■ Exercise brief
Look through the listing below and write out exactly the lines from the line with "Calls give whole" to the line with "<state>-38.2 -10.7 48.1", both included, and no others.

■ Data for processing
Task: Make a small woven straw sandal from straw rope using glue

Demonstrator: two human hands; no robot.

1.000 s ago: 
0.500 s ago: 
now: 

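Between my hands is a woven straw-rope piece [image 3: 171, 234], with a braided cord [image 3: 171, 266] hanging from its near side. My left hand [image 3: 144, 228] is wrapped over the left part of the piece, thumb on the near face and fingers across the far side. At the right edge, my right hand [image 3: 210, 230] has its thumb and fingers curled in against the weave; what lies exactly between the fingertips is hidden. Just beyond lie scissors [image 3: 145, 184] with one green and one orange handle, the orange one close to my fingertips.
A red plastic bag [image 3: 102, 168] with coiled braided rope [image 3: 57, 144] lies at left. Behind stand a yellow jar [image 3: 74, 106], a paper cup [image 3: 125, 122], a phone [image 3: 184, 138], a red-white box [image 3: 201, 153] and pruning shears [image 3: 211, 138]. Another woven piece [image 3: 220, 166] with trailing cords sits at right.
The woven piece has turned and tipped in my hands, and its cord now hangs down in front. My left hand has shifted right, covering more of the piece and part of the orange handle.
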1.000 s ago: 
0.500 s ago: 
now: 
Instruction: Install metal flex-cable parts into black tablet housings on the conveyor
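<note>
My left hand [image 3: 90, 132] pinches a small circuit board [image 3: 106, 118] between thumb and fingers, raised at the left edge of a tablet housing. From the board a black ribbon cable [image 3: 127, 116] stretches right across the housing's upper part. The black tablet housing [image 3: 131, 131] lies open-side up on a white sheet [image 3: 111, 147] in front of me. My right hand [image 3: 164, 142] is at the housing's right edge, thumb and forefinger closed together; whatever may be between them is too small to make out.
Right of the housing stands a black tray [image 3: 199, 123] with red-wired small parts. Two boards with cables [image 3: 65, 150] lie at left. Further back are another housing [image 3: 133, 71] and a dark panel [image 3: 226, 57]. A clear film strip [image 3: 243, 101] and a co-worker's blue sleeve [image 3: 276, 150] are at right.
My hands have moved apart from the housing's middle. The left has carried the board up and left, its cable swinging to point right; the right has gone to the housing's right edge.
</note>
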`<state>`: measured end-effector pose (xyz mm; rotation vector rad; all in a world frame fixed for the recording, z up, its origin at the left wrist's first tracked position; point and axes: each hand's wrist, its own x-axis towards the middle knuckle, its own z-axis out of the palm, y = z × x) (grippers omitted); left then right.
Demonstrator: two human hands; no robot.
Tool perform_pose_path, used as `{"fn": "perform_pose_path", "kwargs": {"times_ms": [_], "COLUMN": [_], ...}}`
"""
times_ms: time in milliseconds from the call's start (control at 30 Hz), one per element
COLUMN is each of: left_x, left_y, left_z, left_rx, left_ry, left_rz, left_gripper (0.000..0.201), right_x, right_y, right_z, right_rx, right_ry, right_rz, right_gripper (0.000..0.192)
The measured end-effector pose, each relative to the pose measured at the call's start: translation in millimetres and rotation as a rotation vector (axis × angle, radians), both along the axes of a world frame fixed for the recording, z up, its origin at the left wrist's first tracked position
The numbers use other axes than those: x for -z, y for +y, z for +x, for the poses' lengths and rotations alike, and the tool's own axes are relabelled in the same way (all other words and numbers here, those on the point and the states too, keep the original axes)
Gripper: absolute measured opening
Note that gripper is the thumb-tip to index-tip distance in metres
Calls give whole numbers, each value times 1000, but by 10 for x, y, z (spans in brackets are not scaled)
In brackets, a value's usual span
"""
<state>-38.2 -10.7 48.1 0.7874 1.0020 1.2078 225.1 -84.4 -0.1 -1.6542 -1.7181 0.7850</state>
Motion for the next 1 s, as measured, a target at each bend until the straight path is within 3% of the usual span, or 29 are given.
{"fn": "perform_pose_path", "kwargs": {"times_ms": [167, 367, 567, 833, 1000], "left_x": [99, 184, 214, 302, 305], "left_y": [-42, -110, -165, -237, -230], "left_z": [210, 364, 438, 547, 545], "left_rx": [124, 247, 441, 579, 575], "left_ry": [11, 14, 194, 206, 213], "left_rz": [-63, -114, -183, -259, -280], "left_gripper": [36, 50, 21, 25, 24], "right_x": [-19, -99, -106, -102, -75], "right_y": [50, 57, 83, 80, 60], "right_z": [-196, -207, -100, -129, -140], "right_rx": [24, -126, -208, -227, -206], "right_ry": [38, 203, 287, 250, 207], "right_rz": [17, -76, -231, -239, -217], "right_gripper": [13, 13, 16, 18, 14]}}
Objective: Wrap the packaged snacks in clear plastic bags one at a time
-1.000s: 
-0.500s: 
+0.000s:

■ Response to the exercise
Calls give whole numbers, each value times 1000, but by 10 for x, y, z (spans in brackets are not scaled)
In brackets, a value's usual span
"""
<state>-38.2 -10.7 48.1 0.7874 1.0020 1.2078 225.1 -84.4 -0.1 -1.6542 -1.7181 0.7850</state>

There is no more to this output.